I used to watch a lot of cartoons in my childhood. If this was your favorite activity around the year 2000, you might remember the show called The Kids from Room 402. There’s an episode where Polly teaches a class on fire safety at school. She has a story about her aunt who was adding a lot of plugs to the wall socket until her house was on fire. This scene reminds me of the subject I’m gonna talk about today.
This is the problem with most of the websites I’m checking on a daily basis. I’m helping people with their WordPress websites and I’m seeing a lot of websites that are using two, three, or even more caching plugins. That’s not all.
Each plugin has its own options for caching, minifying, and optimizing. Think about what happens when you have ten modules trying to optimize, all at once? The answer: nothing good.
Don’t get me wrong. I totally think that using a caching plugin is a good idea and it can improve the performance of a website very much. It’s just that you need to follow some simple rules/guides.
First of all, don’t use the minifying, caching, and optimization modules of the caching plugins while still working on building the website. I’ve seen a lot of users having issues even with simple tasks like adding an image to the media library. The issue, in this case, was caused by the minifying module that was making the JavaScript fail and stop the process of uploading the image.
It’s easy to blame the plugin you’re using for optimizing the size of the image. However, sometimes it’s not his fault because the image cannot be added to the website in the first place. So there’s nothing to optimize.
Check the documentation of any caching plugin you’re using. I wish I could count how many times I’ve seen website dashboards having checked all the modules and options from the caching plugin. I mean, there are options that require some path to a CDN service or fill an API key. Doesn’t matter, I’m gonna check it and my website will run faster.
If you’re using an option that you don’t know what’s gonna change or what’s its purpose, you’re better off without it. This doesn’t mean that the plugin that you’re using is trying to break your website by adding faulty options. It means that you’re using a theme or maybe a plugin that’s gonna break if you don’t let him load some script the way he needs.
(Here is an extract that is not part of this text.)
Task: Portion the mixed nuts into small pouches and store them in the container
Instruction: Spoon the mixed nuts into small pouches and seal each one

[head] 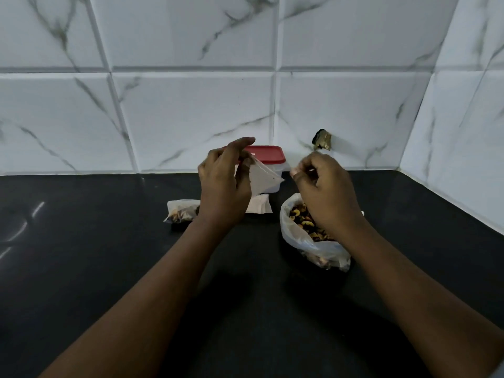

Use a limited number of plugins for caching. Having three different plugins trying to do the same thing at the same time it’s not gonna make your website faster. It’s just gonna make it stop working.
Why would you want to cache something that’s already cached? Or minify something that’s already minified? You get the idea.
This article is not meant to present a certain caching plugin or say what are the options that you should be using. This depends very much based on the theme and plugins you’re using.
I created this article because I’ve seen too many websites using these very useful tools in the wrong way. I’m not an expert on this subject, but I definitely have seen a lot of messed-up websites just because the users are trying to improve the performance to 150%.